É muito afeiçoada à casa, ao lugar, ao seu maravilhoso jardim e nada a tira de
lá por mais de uma semana, sem que sofra.
Sempre que podemos
estamos visitando-a e quase sempre nos falamos por telefone.
Ela se queixa da
solidão, mas diz não saber viver sem suas flores, suas amigas, seus irmãos que
moram na mesma cidade.
Estávamos
conversando numa tarde de domingo e minha tia chegou acompanhada de suas duas
enteadas.
Minha mãe foi buscar
uma caixa de retratos antigos e começamos a observá-los.
Há fotos muito
antigas. Fotos de meus antepassados.
Umas estão tão
amareladas que nem conseguimos bem distinguir rostos, braços e pernas. Outras
estão em ótimo estado de conservação.
Fico encantada com
as noivas dos retratos. Seus sorrisos tímidos. Me fascina ver os noivos de
braços entrelaçados.
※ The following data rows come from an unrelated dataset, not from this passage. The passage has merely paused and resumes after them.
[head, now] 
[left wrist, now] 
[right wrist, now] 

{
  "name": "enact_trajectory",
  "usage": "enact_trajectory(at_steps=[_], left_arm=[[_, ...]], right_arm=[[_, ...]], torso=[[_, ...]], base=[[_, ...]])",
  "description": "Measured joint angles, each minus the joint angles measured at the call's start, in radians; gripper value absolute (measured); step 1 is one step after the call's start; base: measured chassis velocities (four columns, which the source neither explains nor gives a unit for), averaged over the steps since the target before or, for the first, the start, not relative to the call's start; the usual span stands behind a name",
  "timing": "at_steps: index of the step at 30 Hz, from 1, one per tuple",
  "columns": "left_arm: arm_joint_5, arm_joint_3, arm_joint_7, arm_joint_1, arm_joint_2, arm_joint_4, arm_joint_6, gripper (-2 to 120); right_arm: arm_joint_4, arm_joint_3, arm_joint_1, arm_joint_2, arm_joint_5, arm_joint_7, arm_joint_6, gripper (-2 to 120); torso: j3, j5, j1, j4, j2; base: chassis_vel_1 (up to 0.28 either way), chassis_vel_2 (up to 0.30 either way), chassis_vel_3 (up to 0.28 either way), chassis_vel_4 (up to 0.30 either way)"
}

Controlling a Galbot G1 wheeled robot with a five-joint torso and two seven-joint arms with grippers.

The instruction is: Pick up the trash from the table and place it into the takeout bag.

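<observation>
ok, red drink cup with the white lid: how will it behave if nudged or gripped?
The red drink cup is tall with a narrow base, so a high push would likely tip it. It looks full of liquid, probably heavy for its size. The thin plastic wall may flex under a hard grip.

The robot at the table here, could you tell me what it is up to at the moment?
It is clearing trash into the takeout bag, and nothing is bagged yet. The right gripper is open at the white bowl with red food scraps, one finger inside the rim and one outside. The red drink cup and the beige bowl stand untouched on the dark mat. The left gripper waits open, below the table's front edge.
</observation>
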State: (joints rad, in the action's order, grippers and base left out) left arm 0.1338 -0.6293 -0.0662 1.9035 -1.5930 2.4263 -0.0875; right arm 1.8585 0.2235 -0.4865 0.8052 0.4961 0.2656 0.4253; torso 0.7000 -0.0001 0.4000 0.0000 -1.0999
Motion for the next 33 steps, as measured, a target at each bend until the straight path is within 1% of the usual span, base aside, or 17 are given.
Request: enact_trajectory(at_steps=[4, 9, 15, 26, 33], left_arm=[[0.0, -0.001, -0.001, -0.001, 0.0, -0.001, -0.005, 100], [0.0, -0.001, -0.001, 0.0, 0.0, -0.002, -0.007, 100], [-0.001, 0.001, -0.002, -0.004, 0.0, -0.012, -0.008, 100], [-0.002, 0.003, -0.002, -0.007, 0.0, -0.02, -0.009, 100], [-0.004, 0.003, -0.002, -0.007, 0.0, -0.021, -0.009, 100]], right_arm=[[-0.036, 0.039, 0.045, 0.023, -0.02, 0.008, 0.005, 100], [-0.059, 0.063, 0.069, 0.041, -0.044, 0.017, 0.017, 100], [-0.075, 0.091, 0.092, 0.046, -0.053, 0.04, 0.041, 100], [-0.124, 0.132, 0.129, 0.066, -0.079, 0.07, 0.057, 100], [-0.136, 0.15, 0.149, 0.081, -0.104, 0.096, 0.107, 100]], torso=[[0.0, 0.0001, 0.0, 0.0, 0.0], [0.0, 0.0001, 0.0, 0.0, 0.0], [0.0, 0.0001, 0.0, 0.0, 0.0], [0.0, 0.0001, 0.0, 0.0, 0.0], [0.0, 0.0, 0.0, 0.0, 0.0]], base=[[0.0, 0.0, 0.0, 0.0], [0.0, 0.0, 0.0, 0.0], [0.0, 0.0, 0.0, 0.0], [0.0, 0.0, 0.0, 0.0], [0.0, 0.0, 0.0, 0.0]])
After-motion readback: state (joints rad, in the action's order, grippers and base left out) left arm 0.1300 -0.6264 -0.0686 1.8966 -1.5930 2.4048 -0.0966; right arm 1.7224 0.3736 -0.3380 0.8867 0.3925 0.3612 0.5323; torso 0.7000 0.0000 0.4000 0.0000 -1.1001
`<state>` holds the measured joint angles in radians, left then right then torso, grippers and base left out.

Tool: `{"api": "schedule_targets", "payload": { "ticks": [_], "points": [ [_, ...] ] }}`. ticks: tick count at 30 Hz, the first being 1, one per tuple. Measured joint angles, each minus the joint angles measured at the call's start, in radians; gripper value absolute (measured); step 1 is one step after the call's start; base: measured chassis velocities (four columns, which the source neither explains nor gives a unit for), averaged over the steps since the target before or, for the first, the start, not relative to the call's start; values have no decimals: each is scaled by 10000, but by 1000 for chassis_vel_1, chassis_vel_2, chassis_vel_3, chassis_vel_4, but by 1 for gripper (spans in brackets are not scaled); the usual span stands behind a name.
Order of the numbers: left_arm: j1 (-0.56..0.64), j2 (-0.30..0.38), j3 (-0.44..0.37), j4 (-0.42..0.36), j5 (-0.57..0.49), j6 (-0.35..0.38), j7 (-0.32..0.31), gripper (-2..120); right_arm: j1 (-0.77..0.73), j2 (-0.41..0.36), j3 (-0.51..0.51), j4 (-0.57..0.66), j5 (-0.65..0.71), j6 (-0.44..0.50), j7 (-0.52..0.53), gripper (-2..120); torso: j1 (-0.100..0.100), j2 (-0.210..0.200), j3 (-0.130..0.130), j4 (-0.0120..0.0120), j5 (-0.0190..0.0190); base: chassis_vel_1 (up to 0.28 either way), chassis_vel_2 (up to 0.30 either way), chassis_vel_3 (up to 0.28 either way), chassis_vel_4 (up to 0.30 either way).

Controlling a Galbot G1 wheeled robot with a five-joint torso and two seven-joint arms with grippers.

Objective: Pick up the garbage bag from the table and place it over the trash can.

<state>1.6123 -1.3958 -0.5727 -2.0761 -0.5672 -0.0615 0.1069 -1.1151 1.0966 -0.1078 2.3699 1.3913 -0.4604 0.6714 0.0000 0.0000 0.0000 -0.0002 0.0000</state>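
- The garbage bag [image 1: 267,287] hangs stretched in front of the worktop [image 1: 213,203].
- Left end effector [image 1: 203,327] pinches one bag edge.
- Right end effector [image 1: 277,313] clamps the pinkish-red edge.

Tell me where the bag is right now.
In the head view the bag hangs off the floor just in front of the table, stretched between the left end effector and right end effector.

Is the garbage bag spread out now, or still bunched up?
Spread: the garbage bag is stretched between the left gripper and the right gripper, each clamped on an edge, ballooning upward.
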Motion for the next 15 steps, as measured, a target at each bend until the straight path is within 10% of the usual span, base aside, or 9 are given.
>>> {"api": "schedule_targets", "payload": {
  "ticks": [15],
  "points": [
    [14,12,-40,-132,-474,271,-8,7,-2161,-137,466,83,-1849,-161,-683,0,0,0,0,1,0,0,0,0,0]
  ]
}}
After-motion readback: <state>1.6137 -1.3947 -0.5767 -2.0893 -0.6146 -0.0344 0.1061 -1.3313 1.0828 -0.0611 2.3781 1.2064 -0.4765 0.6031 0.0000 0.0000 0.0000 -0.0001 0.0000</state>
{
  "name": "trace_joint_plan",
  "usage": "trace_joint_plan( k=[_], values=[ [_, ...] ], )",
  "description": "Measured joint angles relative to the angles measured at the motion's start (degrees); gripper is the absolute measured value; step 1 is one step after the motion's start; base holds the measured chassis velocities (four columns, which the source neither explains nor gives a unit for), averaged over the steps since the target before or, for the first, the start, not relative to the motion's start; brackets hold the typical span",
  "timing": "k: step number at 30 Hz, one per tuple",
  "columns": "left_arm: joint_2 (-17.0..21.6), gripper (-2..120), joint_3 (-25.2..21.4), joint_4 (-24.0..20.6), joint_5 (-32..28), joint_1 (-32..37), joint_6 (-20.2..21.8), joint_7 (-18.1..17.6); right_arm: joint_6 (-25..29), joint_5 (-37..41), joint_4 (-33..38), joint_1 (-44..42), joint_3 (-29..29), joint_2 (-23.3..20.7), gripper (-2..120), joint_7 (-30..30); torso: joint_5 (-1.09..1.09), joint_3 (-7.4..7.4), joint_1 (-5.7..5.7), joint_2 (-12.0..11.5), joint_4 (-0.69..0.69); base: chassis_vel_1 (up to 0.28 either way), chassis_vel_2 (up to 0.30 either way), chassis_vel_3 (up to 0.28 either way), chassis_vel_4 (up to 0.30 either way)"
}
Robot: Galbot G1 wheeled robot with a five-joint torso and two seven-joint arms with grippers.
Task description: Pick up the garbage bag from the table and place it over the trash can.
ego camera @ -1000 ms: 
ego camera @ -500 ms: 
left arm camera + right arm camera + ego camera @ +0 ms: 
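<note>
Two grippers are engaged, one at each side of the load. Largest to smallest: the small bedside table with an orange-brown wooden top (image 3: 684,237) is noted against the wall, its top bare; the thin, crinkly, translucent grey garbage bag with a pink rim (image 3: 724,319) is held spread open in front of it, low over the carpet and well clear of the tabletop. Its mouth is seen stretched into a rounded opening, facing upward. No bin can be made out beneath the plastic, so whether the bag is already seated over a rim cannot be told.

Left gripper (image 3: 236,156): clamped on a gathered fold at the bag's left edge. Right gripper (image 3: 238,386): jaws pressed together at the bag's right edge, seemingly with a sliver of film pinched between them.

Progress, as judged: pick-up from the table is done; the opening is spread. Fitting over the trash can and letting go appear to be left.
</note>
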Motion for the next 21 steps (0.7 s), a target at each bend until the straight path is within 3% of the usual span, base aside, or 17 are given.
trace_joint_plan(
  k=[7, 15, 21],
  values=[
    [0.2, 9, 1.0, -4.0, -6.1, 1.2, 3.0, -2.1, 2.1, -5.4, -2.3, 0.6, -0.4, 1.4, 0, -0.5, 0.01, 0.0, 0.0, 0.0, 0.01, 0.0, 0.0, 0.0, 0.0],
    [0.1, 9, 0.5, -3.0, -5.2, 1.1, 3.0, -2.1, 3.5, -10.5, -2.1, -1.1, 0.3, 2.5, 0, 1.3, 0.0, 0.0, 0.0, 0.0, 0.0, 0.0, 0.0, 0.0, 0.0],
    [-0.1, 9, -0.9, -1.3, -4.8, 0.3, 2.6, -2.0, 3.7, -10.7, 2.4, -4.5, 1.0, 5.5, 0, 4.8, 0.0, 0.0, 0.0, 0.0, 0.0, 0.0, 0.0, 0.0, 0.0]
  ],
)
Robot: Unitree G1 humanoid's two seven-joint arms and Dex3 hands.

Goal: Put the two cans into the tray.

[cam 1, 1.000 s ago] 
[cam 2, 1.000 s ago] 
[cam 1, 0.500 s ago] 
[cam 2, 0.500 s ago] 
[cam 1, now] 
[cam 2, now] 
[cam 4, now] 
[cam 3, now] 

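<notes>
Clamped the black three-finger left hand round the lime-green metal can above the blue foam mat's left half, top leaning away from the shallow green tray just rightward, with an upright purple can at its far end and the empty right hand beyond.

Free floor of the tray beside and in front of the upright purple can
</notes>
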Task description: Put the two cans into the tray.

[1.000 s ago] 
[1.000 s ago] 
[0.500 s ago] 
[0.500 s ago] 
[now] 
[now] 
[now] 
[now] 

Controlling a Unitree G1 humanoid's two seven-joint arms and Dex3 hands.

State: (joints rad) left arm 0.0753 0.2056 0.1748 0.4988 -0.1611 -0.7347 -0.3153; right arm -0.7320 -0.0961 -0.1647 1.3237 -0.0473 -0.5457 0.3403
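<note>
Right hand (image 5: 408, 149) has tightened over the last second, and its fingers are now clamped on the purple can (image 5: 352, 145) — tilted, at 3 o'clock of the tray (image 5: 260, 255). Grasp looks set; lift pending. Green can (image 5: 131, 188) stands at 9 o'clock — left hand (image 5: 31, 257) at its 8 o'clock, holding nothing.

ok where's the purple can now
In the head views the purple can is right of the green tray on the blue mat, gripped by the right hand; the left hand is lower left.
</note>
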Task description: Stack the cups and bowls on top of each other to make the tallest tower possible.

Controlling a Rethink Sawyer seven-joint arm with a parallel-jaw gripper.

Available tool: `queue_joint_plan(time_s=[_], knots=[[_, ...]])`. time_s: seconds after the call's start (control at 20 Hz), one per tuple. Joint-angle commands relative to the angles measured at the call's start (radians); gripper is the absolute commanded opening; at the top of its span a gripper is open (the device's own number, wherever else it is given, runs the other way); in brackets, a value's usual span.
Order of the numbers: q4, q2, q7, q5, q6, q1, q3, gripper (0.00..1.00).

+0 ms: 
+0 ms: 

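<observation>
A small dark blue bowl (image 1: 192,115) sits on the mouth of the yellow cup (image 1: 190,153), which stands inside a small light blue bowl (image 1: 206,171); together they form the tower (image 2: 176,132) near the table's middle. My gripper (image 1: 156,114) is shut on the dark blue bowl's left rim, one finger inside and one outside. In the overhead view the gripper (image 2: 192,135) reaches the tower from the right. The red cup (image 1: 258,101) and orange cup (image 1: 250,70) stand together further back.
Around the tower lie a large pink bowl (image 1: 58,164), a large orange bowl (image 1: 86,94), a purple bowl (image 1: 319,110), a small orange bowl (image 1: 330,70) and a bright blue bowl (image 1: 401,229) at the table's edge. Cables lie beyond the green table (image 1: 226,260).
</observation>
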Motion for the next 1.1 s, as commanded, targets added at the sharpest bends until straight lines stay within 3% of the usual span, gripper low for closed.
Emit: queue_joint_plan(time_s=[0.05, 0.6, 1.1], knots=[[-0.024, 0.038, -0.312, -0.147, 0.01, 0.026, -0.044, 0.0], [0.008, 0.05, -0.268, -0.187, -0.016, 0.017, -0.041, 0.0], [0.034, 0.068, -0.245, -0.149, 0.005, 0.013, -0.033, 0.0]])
Os vestidos tão bonitos...
Numa das fotografias
está minha tia Rita e meu tio Luiz. Ela tem um ar de menina ainda e ele é um
moço lindo. Lindíssimo mesmo.
O sapato em duas
cores. Era a moda. O terno branco... um ar de galã. Sempre comentávamos da sua
beleza e ele sorria quando dizíamos.
Eu penso em como passou o tempo. Quantas
pessoas guardadas naquela caixa já se foram. Quantas!
Seus sorrisos
ficaram, suas caras espantadas. Gosto da espontaneidade na imagem que fica. É
assim que podemos guardar as lembranças das pessoas que amamos.
Minha mãe comentou
que guarda todas estas velharias e que depois que se for veremos o que faremos
disso.
Mãe, a sua caixinha
guarda a estória de nossa gente. É o nosso legado. Esta caixa não pode se
acabar. Nem sabe como fez bem em ter guardado.